Kitchen Kulture: Useful Tips and Tricks
Spending nearly every day in the kitchen plus teaching cooking classes has definitely opened my eyes to useful tricks that have proven to be vital. I can’t believe how much food I wasted food before and panicked in the kitchen!
So let me share some tips with you – once you try them, you will really feel the difference. And I suggest you also spread the word – there’s nothing better than spreading some kitchen love!
Stubborn Stains and Stick On’s
So you decide to bake an amazing lasagna or marinated chicken, even going all the way to make your own chocolate icing from scratch (which, by the way, is very easy), then when it’s time to do the dishes – well, it’s just downright annoying.
Boil a bit of water, pour it in that pot/pan/bowl with a few drops of dish soap and vinegar and leave it for a few hours, even overnight if you have to. It’ll be as if the meal never happened, all good as new.
Etiquette dictates that you don’t season your food unless you taste it first, otherwise it’s considered discourteous and we don’t want that at dinner or when you’re presenting food to guests, right? Well etiquette or not, this is a very common mistake in the kitchen and we all do it without noticing.
If your dish is too salty, just drop a potato in and it will absorb all the salt, or add a few teaspoons of sugar to balance it out – don’t worry, it won’t taste sweet. You can also add a tablespoon of cooking cream, this should balance your dish as well. Be sure to taste after!
Condiments Gone Bad Too Soon?
Wondering why your new store-bought tomato paste or freshly homemade pesto is starting to look a bit white on top? Well, it’s easy – any exposure to oxygen activates bacteria and fungus, which – even if your jar is closed in the fridge – will keep growing and ruin your sauce in no time.
So always pour a bit of vegetable or olive oil on top of your jarred sauce after use, this creates a protective coat which minimizes the fungus and keeps it fresh.
Yes, this is one of the most annoying things you can encounter in the kitchen, especially since the scent sticks to your fingernails and stays for hours. But let’s face it, garlic does take a meal to a whole different level, so don’t let the smell stop you from using it!
This is actually one of the best kept secrets I was let in to at the Cordon Bleu in London this winter: Simply lather your hands with soap, rub them against your stainless steel sink or counter-top, with nails and all, then rinse. You’ll be surprised!
Super Supply of Herbs
It happens that you don’t necessarily use all the fresh herbs you buy for that recipe you’re making, then you end up throwing away the rest.
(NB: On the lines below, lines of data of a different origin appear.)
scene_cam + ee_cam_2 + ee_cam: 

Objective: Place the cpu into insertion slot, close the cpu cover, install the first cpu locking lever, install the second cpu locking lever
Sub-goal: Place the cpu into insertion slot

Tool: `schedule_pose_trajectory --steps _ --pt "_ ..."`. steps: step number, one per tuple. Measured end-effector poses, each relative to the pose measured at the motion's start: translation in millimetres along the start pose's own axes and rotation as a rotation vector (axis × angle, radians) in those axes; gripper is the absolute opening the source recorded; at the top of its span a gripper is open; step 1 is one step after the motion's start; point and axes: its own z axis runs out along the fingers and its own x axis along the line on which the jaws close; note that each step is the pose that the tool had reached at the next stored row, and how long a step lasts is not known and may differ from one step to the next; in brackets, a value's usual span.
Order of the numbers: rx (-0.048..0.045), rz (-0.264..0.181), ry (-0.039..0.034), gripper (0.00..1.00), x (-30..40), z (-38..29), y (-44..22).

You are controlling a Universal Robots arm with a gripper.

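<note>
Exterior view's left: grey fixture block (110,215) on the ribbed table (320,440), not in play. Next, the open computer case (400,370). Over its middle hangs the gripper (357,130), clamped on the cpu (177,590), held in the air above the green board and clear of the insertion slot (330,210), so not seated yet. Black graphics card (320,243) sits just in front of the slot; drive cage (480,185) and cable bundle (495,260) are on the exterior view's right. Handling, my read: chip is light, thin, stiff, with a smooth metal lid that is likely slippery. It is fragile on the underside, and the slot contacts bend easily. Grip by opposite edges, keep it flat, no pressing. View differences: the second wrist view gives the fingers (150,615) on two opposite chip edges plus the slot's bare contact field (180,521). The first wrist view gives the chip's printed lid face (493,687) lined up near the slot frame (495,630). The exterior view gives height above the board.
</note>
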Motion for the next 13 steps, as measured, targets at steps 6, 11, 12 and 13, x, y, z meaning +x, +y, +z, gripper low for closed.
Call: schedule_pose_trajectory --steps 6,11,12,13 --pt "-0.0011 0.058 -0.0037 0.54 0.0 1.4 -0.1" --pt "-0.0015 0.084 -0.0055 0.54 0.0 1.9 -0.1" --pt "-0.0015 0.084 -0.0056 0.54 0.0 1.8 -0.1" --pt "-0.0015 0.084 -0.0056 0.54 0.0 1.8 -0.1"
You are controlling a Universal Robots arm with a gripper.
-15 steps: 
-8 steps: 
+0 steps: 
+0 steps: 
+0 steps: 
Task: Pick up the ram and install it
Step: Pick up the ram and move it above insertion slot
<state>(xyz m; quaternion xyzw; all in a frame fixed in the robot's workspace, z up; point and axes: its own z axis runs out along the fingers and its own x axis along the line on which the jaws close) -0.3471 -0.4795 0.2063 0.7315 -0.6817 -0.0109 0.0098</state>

Well, this is a foolproof way for keeping your herbs fresh: Pour olive oil into an ice cube tray, then stick whichever herbs you have in and into the freezer. This keeps them always fresh, and it doesn’t take much time to defrost them later to use.
Make your own homemade vegetable stock when you have leftover or stale vegetables in the fridge that have not been used. Simply put all those vegetables in a big pot with some salt, pepper, bay leaves and cardamom and simmer for 2-3 hours. Strain it all and place the stock in freezable bags or ice cube trays to be used later in different dishes – risotto, for example.
Also, if you have tomatoes lying around, make fresh tomato sauce before they go bad – this Jamie Oliver recipe is my favorite.
When it comes to boiling, poaching or blanching, boiled water is the common factor, but the method differs slightly according to what you’re boiling.
If you’re making pasta, always put a few drops of oil and a pinch of salt in – this helps the water boil faster and prevents the pasta from sticking together.
If you’re boiling chicken, white foam (in cuisine lingo called “scum”) will rise to the top. Always remove that with a ladle and discard til it’s finished.
When boiling potatoes, always place them in a cold pot of salted water, then boil (and not the other way) so that they don’t go mushy.
To keep veggies green and crunchy, bring some salted water to a boil, place the veggies in for 5-15 minutes depending on the type of vegetable, then place in a bowl of ice water.
Feeling lazy about roasting peppers for a dip or a salad? Well it’s not that hard actually, and this tip will make you un-lazy about it!
Roast the peppers on a baking rack in the oven for about 45 minutes or until the skins are half black, then place the peppers in a plastic bag for 10 minutes. The vapor released makes the skins come off easier. Peel off and voila!
Fruits and Veggies – Don’t MIX!
As funny as that sounds, it’s true. If you store vegetables and fruits together, they will turn bad. This is because ethylene (the ripening agent) will force them all to ripe faster than they should, causing them to rot.
Preserves, Preserves, Preserves
Another way to be smart about keeping the fruits and vegetables in your fridge from going bad is to either pickle them or cook them into a jam/chutney.
For pickling, there are so many recipes, but the simplest one is to fill a jar with water, some dill, a few teaspoons of sugar and vinegar and you’re good to go.
For jam, for every kilo of fruit you add one cup of sugar, one lemon and just simmer. All the excess water from the fruits will be reduced over heat.